Lipscomb is not the only beneficiary of Chumley’s volunteer work. Neighborhood children are invited to her house every year for Halloween for homemade goodies and treats. She has taught art classes at a nearby community college. 

Through her church, Green Hills Church of Christ, she helped start a “Monday Meals” program in the 1990s, through which she and others continue to help provide meals for approximately 60 shut-ins each week. She also helps provide meals for those who have lost family members or have been in the hospital. She helped start a youth church camp in 1996 at age 67 and cooked for the camp each year until she was well into her late 80s. She works tirelessly with the church’s Warm Coats from Warm Hearts program, has taught a cradle roll class since 1984 and has taught adult women’s classes for many years. She coordinates the “Grantimers” senior adult program. Displaying a heart for true service, Chumley gets to church early so she can sweep the entrances and do other things that make for the most welcoming experience. 

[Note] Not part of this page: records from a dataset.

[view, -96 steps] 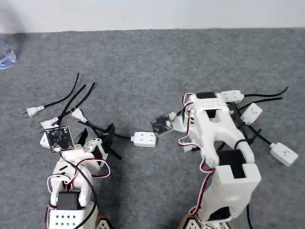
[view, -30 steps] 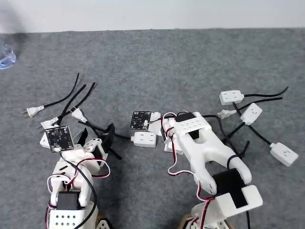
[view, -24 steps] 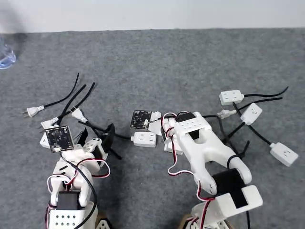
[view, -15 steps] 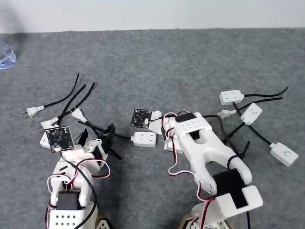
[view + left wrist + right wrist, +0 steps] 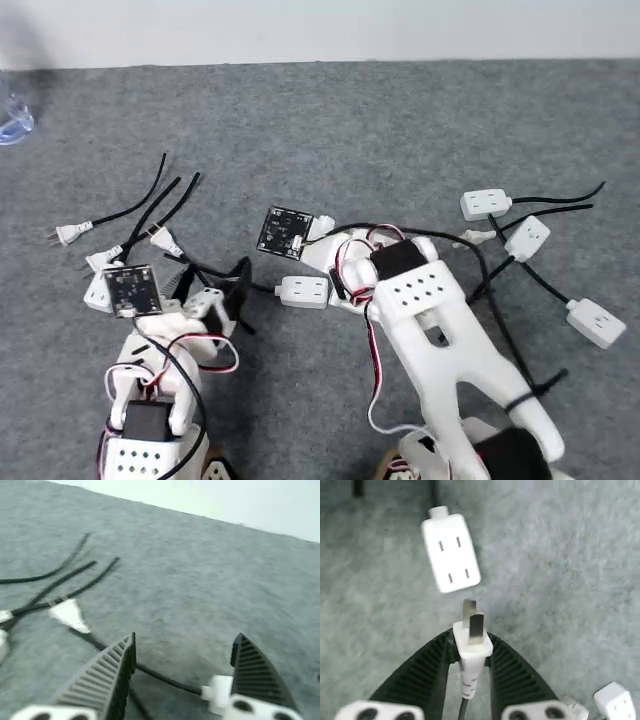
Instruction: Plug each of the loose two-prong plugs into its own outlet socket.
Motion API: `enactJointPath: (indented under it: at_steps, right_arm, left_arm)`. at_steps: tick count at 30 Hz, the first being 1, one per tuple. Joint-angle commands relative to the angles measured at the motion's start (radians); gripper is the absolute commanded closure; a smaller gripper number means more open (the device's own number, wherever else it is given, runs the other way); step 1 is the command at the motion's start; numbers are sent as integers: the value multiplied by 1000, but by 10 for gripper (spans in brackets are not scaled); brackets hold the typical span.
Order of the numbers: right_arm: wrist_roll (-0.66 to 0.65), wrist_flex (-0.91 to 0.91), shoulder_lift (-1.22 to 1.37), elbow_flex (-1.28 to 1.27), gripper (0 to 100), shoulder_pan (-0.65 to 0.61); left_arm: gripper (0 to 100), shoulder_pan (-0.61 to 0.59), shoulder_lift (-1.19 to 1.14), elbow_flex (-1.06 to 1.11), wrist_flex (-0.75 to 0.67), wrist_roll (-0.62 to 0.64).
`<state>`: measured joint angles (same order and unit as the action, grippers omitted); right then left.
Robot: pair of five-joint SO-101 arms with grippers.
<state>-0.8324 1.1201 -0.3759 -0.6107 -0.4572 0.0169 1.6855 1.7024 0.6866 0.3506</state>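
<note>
My right gripper (image 5: pixel 471 641) is shut on a white two-prong plug (image 5: pixel 471 632). Its prongs point at a white outlet socket (image 5: pixel 451 560) lying on the grey carpet just ahead, with a small gap between them. In the high view that socket (image 5: pixel 303 291) lies mid-table between the two arms. My left gripper (image 5: pixel 182 655) stands open and holds nothing, low over the carpet near the socket's black cable (image 5: pixel 160 676). A loose white plug (image 5: pixel 70 616) lies ahead of it. More loose plugs (image 5: pixel 65 234) (image 5: pixel 165 241) lie at the left.
Three further white sockets (image 5: pixel 486 204) (image 5: pixel 527 238) (image 5: pixel 596 322) with black cables lie at the right. Black cable ends (image 5: pixel 160 195) fan out at the left. A clear object (image 5: pixel 12 115) sits at the far left edge. The far carpet ends at a white wall.
The right arm swung from the right-hand sockets to the middle socket, carrying the plug, and now stretches farther forward over it. The left arm shifted slightly right.
</note>
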Motion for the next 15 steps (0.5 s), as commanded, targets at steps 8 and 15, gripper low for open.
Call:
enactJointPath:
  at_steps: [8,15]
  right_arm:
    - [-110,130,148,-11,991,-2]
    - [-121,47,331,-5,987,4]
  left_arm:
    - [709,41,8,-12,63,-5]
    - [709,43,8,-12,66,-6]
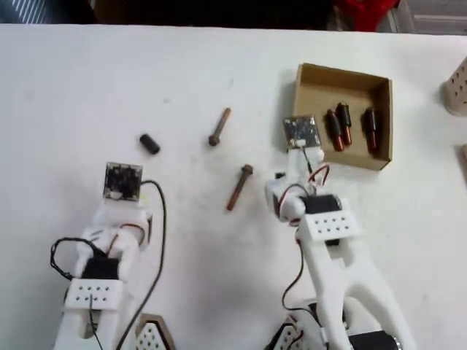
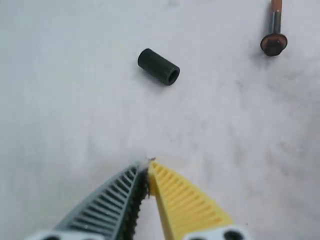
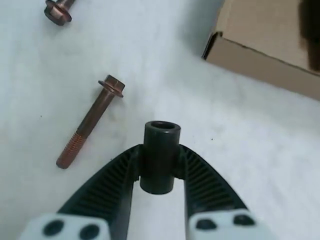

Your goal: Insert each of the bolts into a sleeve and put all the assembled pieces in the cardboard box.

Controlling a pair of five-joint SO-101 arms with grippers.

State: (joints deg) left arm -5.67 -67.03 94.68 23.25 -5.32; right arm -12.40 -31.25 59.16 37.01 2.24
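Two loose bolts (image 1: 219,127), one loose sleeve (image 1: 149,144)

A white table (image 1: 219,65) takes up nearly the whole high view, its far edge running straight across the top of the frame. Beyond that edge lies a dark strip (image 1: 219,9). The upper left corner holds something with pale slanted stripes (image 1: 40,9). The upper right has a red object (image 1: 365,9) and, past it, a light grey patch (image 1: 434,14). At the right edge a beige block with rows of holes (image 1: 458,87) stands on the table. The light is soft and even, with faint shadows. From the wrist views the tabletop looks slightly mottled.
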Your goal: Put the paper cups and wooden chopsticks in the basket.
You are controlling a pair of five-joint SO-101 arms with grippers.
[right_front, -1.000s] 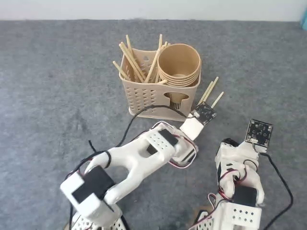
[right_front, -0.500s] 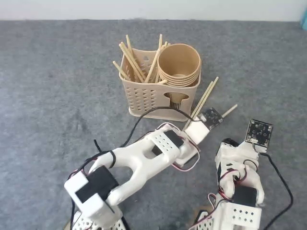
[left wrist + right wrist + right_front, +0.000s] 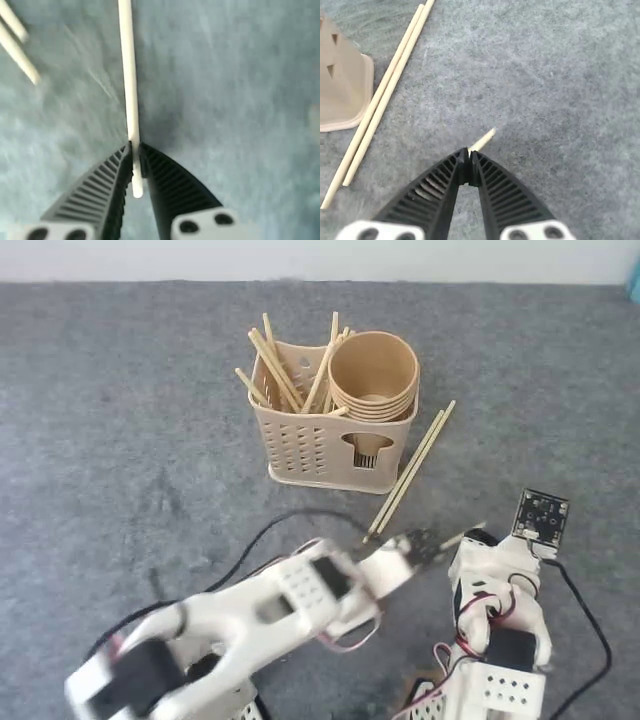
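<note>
From the high view: a stack of tan paper cups already seated in the beige perforated plastic basket, next to a fanned bundle of pale wooden chopsticks leaning in its other side. Not yet in: a loose pair of chopsticks flat on the grey carpeted table, just beside the basket, plus a single chopstick poking out beyond the left gripper, close to the right arm. Judged mostly done, with three sticks left to go in. From the left wrist view: left gripper pinched almost fully shut on the single chopstick, gripped close to its near end, the long remainder stretching away over the carpet. Loose pair off to one side, apart from the held stick. Lifted or resting on the carpet, hard to say from here. From the right wrist view: right gripper with jaws pressed together tip to tip, apparently nothing between them. Short end of the single chopstick peeking out just past those tips, contact uncertain. Loose pair side by side, touching each other, running past the basket's rounded corner.
</note>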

“Mary Nelle has been recognized in a number of ways through the years by Lipscomb. A member of the Lipscomb Board of Trustees donated $100,000 anonymously to name the lobby of a residence hall in her honor. The university recognized her as its Alumnus of the Year in 2006,” Carroll said. “These local recognitions are well-deserved but akin to ‘preaching to the choir.’ 

“We know her, we cherish who she is and all she has done – and still does, even at age 92 – for Lipscomb,” she said. “We’re thrilled for the opportunity CASE has provided to further recognize and celebrate Mary Nelle for her love and dedication to our Lipscomb community.”